- **Problem requirements**:
Transcribe, word for word and without additions, each line below from the one containing "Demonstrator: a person" through the one containing "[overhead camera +", both ends included.
[Opening Dataset section]
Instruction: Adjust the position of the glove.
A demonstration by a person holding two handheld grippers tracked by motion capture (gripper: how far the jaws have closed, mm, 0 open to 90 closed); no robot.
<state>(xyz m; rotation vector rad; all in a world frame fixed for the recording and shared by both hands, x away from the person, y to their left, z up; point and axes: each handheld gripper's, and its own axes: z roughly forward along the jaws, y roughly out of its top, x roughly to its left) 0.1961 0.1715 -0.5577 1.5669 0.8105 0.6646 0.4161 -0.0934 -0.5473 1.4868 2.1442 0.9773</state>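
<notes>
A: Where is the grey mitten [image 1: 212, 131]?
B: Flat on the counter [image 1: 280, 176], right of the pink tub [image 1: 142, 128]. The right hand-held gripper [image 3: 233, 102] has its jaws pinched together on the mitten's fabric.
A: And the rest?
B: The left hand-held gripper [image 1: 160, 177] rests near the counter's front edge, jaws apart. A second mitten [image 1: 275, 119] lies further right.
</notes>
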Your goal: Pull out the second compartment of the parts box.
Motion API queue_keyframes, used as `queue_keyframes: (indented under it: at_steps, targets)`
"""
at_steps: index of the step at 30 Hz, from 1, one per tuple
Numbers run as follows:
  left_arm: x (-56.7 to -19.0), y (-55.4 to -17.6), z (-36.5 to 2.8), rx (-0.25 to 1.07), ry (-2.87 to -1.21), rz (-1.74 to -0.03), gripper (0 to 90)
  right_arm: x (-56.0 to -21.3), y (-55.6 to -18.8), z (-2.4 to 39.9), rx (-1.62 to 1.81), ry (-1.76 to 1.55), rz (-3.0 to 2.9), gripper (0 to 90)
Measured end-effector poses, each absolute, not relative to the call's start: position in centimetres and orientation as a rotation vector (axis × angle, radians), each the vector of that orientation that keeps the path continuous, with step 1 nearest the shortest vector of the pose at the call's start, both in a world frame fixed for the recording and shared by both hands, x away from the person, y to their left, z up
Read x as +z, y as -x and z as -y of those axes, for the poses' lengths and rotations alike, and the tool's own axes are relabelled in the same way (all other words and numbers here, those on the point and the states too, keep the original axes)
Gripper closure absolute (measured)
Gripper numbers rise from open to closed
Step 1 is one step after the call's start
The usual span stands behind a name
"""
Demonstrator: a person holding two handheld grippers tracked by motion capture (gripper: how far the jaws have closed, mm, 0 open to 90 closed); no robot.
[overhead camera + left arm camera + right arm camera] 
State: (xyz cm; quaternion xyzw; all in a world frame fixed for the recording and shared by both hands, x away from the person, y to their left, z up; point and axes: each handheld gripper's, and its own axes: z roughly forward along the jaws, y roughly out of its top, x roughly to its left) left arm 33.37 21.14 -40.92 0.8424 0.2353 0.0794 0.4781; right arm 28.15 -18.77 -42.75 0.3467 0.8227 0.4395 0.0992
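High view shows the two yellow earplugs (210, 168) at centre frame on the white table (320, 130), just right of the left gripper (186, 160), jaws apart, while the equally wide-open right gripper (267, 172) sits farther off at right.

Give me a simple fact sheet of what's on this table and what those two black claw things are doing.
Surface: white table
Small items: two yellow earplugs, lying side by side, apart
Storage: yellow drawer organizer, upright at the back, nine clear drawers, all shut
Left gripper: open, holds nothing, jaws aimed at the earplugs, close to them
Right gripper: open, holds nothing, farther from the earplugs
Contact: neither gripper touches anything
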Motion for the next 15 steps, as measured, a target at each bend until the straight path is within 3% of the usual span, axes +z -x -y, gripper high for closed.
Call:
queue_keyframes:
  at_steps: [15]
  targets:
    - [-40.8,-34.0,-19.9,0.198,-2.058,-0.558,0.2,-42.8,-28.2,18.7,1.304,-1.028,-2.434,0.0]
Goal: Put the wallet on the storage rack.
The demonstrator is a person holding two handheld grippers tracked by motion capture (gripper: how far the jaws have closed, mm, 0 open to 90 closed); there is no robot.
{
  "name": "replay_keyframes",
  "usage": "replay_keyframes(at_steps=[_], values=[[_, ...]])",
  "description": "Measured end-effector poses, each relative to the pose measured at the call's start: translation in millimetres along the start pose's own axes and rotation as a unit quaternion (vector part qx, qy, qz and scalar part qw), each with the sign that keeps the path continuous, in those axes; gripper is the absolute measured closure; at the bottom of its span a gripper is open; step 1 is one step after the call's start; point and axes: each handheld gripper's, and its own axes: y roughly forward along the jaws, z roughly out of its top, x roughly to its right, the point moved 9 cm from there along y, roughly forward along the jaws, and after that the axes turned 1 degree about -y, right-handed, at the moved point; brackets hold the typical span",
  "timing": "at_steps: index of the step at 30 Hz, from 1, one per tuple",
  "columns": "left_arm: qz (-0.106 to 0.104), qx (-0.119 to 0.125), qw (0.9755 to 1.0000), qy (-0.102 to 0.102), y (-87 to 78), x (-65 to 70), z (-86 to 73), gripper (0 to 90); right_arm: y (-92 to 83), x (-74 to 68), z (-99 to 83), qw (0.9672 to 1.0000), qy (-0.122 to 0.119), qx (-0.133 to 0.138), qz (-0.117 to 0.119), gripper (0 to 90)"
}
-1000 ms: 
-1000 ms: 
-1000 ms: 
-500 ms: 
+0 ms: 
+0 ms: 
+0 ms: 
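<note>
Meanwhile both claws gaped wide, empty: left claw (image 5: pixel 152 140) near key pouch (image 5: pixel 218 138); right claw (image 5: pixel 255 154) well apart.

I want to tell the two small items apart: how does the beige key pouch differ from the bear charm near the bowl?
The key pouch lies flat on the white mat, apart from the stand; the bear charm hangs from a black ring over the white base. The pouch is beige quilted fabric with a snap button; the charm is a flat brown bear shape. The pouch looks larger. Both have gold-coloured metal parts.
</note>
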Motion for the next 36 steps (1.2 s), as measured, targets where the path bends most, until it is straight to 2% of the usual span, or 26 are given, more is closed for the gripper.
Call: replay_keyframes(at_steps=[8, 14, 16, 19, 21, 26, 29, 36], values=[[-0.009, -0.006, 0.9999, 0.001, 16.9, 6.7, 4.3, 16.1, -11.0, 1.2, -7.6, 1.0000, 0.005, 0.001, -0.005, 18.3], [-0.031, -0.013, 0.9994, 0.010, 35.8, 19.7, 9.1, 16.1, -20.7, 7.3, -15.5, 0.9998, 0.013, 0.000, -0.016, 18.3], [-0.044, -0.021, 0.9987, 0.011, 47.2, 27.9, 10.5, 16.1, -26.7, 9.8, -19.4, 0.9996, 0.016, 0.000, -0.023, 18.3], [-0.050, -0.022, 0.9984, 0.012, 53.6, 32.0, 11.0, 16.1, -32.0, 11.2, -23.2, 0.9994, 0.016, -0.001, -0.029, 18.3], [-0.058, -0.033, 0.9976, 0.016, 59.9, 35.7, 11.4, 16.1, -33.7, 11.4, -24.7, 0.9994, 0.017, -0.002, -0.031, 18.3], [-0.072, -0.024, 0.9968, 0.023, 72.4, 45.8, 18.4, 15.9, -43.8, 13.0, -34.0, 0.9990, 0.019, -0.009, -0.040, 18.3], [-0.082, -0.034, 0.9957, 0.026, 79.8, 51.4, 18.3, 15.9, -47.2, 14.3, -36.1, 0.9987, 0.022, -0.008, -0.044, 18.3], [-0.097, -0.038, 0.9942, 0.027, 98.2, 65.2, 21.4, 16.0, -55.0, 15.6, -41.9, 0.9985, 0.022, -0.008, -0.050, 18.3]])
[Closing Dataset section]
- **Solved problem**:
Demonstrator: a person holding two handheld grippers tracked by motion capture (gripper: how far the jaws have closed, mm, 0 open to 90 closed); no robot.
[overhead camera + left arm camera + right arm camera] 

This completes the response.